Herbert von Karajan bei einer Probe

Herbert von Karajan, gran impulsor de la Filarmónica de Berlín.

Aunque también otras orquestas, como la Filarmónica de Nueva York, recurren a acuerdos con conocidas marcas como Spotify o iTunes, la profesionalidad de la actuación y el concepto de abono refuerzan el papel de los berlineses en el mundo virtual. El Digital Concert Hall es como una extensión de la orquesta. Y aunque nunca podrá sustituir a un concierto, Anastassia Boutsko cree que es especialmente importante para, por ejemplo, los aficionados rusos, que muchas veces no pueden permitirse entradas o viven lejos de las salas de conciertos.

Discos y la era Karajan

Curiosamente, en plena era de internet y redes sociales, esta fama mundial de la Filarmónica no se debe precisamente a últimas tecnologías o las aplicaciones para ver conciertos en el móvil, sino más bien a los discos clásicos de vinilo. “En Latinoamérica se conoce porque la sociedad Deutsche Grammophon exportó sus discos”, explica Ramón Gorigoitia, compositor y autor chileno de Colonia. Gorigoitia recuerda cuando compraba las grabaciones de la orquesta bajo la dirección de Herbert von Karajan. “Él fue el responsable de la moderna Filarmónica de Berlín”, puntualiza James Jolly: un sonido único que llevó a la compañía a ser “la mejor marca en el mundo musical”.

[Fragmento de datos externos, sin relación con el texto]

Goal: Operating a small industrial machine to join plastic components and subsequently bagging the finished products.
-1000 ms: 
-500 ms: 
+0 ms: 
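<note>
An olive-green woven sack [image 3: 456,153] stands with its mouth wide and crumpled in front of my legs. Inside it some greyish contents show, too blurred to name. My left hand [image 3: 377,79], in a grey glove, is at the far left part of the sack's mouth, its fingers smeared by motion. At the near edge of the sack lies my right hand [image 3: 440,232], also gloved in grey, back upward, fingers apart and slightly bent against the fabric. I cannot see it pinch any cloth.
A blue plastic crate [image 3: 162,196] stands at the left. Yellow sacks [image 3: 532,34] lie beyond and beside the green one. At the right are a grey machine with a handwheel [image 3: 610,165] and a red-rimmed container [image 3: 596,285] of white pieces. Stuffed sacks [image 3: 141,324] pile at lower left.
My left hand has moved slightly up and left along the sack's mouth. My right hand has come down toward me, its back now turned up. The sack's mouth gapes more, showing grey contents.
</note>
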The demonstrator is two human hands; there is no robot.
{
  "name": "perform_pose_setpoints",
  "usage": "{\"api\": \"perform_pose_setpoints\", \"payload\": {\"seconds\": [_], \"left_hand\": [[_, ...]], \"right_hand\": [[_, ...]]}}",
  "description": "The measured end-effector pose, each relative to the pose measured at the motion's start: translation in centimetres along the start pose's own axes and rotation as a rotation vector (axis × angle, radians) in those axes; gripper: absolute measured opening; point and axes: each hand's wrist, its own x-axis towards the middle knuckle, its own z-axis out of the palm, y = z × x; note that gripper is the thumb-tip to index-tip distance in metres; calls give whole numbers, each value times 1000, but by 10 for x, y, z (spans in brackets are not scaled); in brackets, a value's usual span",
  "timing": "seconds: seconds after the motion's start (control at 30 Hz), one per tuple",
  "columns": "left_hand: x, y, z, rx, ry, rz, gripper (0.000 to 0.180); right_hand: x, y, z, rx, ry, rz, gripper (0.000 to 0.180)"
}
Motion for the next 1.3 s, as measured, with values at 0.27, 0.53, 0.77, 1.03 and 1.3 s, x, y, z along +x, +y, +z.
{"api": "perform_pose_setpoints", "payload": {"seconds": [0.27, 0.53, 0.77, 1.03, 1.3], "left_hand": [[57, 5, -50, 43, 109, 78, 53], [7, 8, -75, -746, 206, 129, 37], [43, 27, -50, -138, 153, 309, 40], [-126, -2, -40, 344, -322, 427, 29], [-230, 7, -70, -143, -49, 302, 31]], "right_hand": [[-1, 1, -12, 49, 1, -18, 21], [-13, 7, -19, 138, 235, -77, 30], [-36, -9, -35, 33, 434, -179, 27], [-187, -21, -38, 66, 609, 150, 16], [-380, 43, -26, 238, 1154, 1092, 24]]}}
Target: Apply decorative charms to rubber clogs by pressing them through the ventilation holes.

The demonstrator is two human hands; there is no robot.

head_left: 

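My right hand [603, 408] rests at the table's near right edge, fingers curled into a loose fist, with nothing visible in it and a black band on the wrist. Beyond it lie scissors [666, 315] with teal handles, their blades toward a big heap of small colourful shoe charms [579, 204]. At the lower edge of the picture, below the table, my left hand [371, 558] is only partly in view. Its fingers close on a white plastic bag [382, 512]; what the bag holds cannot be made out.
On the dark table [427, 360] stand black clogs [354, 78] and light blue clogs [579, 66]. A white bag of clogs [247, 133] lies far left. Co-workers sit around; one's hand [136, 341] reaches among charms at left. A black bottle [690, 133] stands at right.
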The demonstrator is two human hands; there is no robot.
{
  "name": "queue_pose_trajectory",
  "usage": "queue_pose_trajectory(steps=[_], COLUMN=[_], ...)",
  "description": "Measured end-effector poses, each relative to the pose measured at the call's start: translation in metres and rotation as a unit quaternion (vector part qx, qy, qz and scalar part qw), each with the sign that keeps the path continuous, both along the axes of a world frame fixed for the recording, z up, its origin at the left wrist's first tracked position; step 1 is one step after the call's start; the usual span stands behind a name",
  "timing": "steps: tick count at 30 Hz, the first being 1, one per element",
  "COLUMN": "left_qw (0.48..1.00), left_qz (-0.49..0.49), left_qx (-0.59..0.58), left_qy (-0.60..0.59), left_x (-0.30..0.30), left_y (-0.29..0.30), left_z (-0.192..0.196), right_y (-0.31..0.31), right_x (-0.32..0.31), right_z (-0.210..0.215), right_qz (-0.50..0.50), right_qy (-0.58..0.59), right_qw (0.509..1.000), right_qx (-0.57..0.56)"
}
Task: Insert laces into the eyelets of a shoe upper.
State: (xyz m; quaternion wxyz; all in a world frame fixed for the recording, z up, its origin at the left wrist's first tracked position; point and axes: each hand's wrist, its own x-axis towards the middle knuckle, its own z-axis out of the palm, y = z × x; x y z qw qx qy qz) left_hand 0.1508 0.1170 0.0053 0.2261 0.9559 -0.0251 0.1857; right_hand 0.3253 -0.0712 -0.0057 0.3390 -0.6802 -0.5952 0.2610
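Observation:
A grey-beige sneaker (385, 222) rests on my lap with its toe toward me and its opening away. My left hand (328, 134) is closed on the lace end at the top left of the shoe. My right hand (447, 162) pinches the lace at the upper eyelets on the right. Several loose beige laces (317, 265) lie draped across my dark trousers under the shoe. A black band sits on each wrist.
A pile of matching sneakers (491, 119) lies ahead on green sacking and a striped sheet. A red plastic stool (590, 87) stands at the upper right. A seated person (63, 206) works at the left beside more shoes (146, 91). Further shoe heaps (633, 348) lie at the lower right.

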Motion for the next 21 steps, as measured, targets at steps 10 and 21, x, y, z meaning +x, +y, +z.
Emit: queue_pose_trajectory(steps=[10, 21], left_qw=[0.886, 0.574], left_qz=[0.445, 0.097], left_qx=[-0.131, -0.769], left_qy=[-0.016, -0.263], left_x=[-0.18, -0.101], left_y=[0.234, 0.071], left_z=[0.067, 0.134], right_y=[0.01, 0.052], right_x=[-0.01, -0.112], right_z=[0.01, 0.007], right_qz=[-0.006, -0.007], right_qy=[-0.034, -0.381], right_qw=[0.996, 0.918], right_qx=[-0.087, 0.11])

Tras esta etapa y la herencia de Karajan, tanto Boutsko como Gorigoitia coinciden en que en esta nueva era el sucesor de Simon Rattle tendrá que incluir trabajos de compositores no europeos para conservar seguidores en todo el mundo. “Si apuesta por el mercado latinoamericano tendrá que incluir obras de, por ejemplo, Heitor Villa-Lobos o Alberto Ginastera para que sea un intercambio cultural real al más alto nivel”, aclara Gorigoitia.

Independientemente de lo que el sucesor decida, para ese cometido habrá que recurrir al parecer a conciertos de cinco horas. Solo así será posible que Beethoven, Brahms y compañía compartan escenario con otros autores internacionales. Algo para lo que el Digital Concert Hal lserá muy útil, porque sus abonados virtuales podrán seguir los conciertos desde cualquier momento en cualquier lugar a través de la App.